Белый принёс ей на прочтение немецкий перевод своего «Петербурга» и затем стал уверять, что Марихен оценила роман с большей проницательностью, чем все присяжные критики. А я, будучи скептиком, сильно сомневаюсь, что она когда- либо эту книгу раскрыла! Но зато она терпеливо сносила все хореографические упражнения «профессора», его истерические телодвижения под звук граммофона да ещё в придачу потоки слов, хоть и немецких, но которые она, конечно, никак не могла понять и которые должны были ей казаться безумными.
Эта обычно-необычная атмосфера пивной — не какой-нибудь, а пивной Марихен — после того, как Белый уже оттанцевал солистом положенное число фокстротов и едва не падал от изнеможения от лишней рюмки скверного немецкого коньяка, настраивала его, если только вокруг него были подходящие собеседники, на серьёзные разговоры и признания. Круг его воспоминаний в конечном счёте неизменно концентрировался вокруг его неизжитой любви, вероятно, единственной подлинной в его жизни. Впрочем, имен он тогда не называл.
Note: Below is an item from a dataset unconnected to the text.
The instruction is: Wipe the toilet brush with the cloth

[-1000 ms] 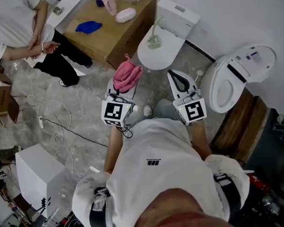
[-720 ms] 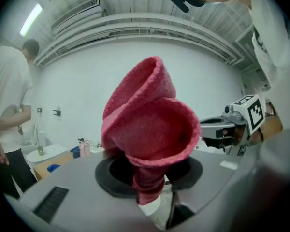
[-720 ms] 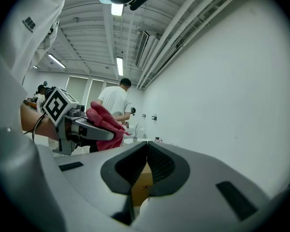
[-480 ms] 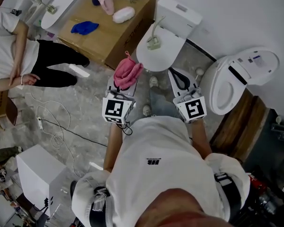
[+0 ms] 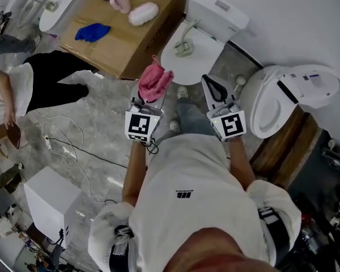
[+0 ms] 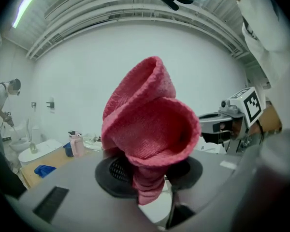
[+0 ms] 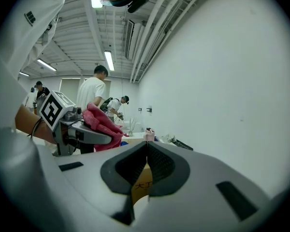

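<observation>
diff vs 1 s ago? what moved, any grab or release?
The left tongs and right tongs both moved forward toward the closed toilet lid, so the pink cloth now meets its edge in the head view. The bystander shifted further left. No grab or release: left tongs stay clamped on the cloth, right tongs stay shut and empty, and the toilet brush still lies on the lid.

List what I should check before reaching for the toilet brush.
1. Cloth clamped in left gripper: ok.
2. Right gripper empty: ok, but its jaws are shut, so open them first.
3. Toilet brush in view: ok, it lies on the closed toilet lid ahead.
4. Brush held: not ok, neither gripper touches it.
5. Brush dirty or wet: cannot tell.
</observation>
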Motion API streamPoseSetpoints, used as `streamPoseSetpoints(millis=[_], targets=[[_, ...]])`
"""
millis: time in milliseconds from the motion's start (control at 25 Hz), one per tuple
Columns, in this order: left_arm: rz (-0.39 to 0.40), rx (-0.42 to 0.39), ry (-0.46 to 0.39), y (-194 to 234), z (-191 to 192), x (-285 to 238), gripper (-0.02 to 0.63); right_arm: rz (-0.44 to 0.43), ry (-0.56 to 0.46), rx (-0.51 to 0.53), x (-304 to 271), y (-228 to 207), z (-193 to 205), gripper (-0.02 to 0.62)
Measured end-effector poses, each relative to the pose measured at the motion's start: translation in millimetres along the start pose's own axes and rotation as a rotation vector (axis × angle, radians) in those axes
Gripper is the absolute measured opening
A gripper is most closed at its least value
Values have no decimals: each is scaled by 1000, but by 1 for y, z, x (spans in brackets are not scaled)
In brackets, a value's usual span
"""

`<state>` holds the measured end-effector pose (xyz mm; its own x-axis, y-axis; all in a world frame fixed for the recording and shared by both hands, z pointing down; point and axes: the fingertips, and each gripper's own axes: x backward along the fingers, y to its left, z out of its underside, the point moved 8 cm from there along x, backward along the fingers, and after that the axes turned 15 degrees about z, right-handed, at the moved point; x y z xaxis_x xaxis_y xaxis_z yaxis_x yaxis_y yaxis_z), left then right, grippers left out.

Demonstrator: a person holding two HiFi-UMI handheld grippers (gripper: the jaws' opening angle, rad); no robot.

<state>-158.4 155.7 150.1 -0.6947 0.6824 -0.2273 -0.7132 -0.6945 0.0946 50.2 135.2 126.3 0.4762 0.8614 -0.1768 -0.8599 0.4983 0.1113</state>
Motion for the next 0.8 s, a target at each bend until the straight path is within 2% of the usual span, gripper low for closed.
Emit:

Белый не раз водил (именно «водил») меня к этой самой Марихен, хоть я никак не мог разделять его преклонения перед этим, как он утверждал, «совсем берлинским» местом. Мне оно всегда казалось малопривлекательным, скорее пошловатым и филистерским, чем чем-либо другим. Сколько бы Белый меня ни убеждал, я не способен был уверовать в «тайну» этого заведения, как не мог принять Марихен за какое-либо подобие «прекрасной дамы». Она, если и не была вполне Альдонсой, то уж никак не Дульцинеей. А сейчас при всём желании я не мог бы восстановить её облик перед моими глазами, именно потому, что она, собственно, ничем не выделялась. Хотя в стихотворении, ей посвящённом, Ходасевич и нарисовал её почти тра-
едийными штрихами («Зачем ты за пивною стойкой? / Пристала ли тебе она?*), я, как ни стараюсь, не вижу ее.
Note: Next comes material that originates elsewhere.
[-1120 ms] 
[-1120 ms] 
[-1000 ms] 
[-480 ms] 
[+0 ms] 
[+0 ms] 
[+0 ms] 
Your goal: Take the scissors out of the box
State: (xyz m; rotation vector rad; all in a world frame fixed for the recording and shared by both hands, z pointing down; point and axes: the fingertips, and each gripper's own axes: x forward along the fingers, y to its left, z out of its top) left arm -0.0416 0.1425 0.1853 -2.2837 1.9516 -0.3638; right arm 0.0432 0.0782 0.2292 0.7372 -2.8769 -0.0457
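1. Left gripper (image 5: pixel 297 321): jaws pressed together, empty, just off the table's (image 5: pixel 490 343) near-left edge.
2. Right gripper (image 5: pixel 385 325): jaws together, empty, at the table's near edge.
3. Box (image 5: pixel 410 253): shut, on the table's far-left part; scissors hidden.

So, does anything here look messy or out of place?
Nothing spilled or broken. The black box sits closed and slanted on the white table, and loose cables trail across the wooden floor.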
Однако, строки Ходасевича произвели тогда на Белого сильное впечатление. Это была «вода на его мельницу», хотя бы воображаемую, а ведь «эпоха Марихен* длилась как-никак в его жизни несколько добрых месяцев. Между тем, что вполне вероятно, если эта самая Марихен ещё жива, то несомненно стала объёмистой немецкой «бюргершой», наплодила потомство, может быть, продолжает цедить пиво в кружки и едва ли способна вспоминать о непонятном русском «профессоре» и хилом русском поэте, которые её увековечили.
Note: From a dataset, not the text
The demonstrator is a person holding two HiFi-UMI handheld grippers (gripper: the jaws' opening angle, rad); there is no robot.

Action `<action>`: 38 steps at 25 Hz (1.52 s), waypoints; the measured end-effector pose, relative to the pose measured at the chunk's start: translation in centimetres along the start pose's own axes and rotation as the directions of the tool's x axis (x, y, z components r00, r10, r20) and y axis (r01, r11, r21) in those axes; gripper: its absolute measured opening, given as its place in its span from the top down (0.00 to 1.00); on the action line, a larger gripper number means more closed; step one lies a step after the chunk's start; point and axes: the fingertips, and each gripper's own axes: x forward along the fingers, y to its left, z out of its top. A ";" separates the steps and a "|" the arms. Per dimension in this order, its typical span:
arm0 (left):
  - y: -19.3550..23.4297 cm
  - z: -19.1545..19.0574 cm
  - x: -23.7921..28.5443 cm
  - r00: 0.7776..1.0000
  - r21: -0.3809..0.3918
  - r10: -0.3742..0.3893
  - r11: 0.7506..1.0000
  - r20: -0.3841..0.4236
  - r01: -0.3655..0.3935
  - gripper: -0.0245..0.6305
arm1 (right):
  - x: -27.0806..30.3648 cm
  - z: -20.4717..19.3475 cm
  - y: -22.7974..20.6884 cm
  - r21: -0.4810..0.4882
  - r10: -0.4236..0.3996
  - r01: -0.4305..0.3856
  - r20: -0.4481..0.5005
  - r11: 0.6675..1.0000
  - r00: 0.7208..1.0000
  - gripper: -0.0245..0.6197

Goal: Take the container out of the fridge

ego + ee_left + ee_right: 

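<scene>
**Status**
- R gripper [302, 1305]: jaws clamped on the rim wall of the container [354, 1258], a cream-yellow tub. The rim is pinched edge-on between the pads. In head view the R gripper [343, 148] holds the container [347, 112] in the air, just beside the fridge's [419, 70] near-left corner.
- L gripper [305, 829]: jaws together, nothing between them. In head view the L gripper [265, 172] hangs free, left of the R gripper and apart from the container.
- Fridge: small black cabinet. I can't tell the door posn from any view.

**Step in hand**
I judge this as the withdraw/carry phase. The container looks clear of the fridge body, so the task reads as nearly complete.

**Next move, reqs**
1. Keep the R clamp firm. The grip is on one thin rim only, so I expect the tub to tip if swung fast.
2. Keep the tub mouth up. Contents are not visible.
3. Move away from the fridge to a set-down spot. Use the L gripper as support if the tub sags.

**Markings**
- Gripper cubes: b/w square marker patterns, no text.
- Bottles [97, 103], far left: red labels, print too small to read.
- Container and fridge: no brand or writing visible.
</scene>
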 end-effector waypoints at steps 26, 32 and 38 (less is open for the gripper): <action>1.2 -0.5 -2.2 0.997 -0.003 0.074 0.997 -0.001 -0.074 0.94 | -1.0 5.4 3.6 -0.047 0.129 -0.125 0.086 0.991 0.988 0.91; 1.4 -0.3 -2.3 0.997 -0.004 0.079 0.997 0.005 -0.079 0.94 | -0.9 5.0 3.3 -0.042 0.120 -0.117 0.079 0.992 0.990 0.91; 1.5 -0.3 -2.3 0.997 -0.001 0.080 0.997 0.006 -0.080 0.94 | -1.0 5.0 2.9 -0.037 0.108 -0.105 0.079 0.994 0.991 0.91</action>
Но, как бы там ни было, один вечер в этой самой пивнушке я едва ли сумею когда-либо забыть. Это был вечер как вечер. Поначалу он мало чем от многих других отличался, но после закрытия кабачка — вероятно, около двух часов ночи — Белый предложил мне пройтись с ним, ему еще не хотелось ложиться спать. Мог ли я ему отказать? Мог ли я оставить его в этот час и в его состоянии? По ночному, бесконечному и почти безлюдному Курфюрстендамму, тому самому, о котором в своей «Обители царства теней», он, парафразируя Пушкина, писал, что ходить по этой широкой аллее ему было всегда «курфюрстендам- мно и тошно», мы шли и шли и еще шли. Белый говорил не оставнавливаясь. Это был монолог без начала и без конца, в котором, как рефрен, то и дело повторялись имена Любовь Дмитриевны Блок, Аси Тургеневой — первой жены Белого и доктора Штейнера. Все трое сопровождались эпитетами, которые не берусь восстанавливать. Талант Белого к созданию прилагательных общеизвестен.